Problemas de salud han impedido la presencia de Yuri Termikanov al frente de la Filarmónica de San Petersburgo como estaba previsto -ya sucedió hace un mes con la Orquesta de París, concierto en el que Pons tuvo que sustituir en el último momento a Eschenbach-, pero en esta ocasión se hizo más patente el cambio de cara a los resultados. Simonov, sin llegar a la altura de Termikanov, es un director de sobrada valía y una impecable trayectoria artística que inició como asistente del mítico Evgheny Mravisky en la Filarmónica de Leningado y que acaba de cumplir cincuenta años de labor directorial. Si embargo, en esta sustitución de última hora -también como Pons sólo pudo hacerse cargo del programa con un ensayo matinal-, no hubo el entendimiento y la compenetración deseables. Y no por desconocimiento del repertorio, sino creemos que por exceso de celo a la hora de imprimir su personalidad ante lo que no deja de ser un compromiso.

La obertura de «La leyenda de la ciudad invisible de Kiezt y de la doncella Fevronii», de Rimsky-Korsakov, y la suite de «El lago de los cisnes», de Tchaikovsky -mantenemos la «T» inicial en el nombre, como la más usada transcripción del cirílico, quizá por costumbre frente a la opción de la «Ch» más «moderna»; en otros nombres rusos menos controvertidos, como en el caso de Stravinsky, hay que mantener la grafía que el propio compositor eligió para firmar en caracteres latinos-, fueron las obras elegidas para la primera parte. La obertura de Korsakov, creemos que prescindible; el Tchaikovsky -una suite que no se debió a la pluma del propio compositor, sino a la elección de algunas de las partes del célebre ballet de la mano de su editor Jurgenson seis años después de la muerte del compositor-, tiene el interés de escuchar su música quizá por los músicos que mejor la conocen. Sin embargo, yo mismo apuntaba en las notas al programa que quizás un planteamiento puramente sinfónico, con alguna de las sinfonías de Rachmaninov o, incluso, una «Patética» del propio Tchaikovsky habrían configurado una primera parte de más enjundia. Lo menos bueno de esta suite fueron las libertades tomadas por Simonov en los tempi, en la «danza de los cisnes» de una lentitud caprichosamente extrema y lo opuesto en la danza húngara, ambas elecciones impensables, por inadecuadas, si tuvieran que servir de base a la danza. En el vals también hubo licencias en cuanto a la flexibilidad, pero más tolerables en su estilización como interpretación de concierto, con detalles nada estandarizados que nos hicieron ver la pieza desde otro punto de vista.

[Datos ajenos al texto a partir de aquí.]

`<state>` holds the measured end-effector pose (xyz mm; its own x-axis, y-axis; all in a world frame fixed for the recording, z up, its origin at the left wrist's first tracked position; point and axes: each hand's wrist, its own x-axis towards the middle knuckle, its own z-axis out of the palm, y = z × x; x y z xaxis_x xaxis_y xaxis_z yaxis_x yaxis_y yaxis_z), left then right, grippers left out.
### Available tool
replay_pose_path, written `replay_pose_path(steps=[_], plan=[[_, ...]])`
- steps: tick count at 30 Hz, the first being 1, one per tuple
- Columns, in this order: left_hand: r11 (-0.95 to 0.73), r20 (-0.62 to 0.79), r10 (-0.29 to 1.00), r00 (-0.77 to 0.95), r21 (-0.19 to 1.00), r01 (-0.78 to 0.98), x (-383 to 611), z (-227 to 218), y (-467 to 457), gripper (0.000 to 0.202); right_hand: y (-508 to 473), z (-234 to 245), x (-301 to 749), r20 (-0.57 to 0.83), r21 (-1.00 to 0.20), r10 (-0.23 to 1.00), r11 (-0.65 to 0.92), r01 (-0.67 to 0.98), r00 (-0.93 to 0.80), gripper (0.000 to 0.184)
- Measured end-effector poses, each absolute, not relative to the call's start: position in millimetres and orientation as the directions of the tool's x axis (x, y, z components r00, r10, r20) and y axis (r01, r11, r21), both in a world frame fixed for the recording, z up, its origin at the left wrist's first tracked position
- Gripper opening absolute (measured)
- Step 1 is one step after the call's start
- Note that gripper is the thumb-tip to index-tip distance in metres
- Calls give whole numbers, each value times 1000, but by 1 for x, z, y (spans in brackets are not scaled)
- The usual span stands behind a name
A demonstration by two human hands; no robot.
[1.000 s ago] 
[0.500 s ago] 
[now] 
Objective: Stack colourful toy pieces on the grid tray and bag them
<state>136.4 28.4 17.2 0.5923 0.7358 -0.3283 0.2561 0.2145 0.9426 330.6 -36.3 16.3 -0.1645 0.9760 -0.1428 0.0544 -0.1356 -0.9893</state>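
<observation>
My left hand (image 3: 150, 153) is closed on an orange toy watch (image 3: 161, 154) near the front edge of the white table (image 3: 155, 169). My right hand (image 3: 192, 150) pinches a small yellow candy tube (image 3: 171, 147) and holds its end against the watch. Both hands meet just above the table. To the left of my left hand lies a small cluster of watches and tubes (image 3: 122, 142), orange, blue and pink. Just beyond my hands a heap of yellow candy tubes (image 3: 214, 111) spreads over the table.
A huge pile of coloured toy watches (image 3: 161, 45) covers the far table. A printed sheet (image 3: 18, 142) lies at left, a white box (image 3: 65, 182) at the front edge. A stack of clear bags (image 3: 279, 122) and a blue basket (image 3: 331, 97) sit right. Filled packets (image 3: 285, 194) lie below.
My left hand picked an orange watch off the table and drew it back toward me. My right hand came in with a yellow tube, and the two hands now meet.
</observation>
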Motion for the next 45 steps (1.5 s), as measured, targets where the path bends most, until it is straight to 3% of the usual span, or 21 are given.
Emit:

Las «Danzas sinfónicas» de Rachmaninov, si bien es una obra de un posromanticismo demasiado tardío para la época en la que fue presentada -fue estrenada en enero de 1941 por la Orquesta de Filadelfia bajo al batuta de Eugène Ormandy-, tiene interés si la consideramos como una de las más monumentales obras sinfónicas -en realidad es una especie de sinfonía en tres movimientos- de su autor. Personalmente, me gusta tanto en su monumentalidad y su destreza dinámica como por algunos rasgos impregnados de la concepción de la elegancia estética norteamericana de los años treinta en la que el Rachmaninov exiliado si duda bebió, rasgos no tan abultados como los que se describen siempre a la hora de hablar de la última obra escrita por Rachmaninov tres años antes de su muerte, en la que parece mirar como un último adiós a su Rusia natal. La dirección de Simonov tampoco aquí fue acertada, quizás imponiendo más que convenciendo. Incluso se le vieron algunos gestos de disconformidad durante la propia ejecución y se le escuchó solfear imperativamente algunos pasajes. No parecía haber el «feeling» esperado. Creemos que no dejó fluir la música, sujetando en exceso a los músicos, domeñando el tempo sin una justificación verdaderamente convincente y ralentizando el tempo sin posibilidad de que la música fluyera con arrebatadora naturalidad. Dos botones de muestra más del desencuentro fueron el Schubert y Tchaikovsky de propinas.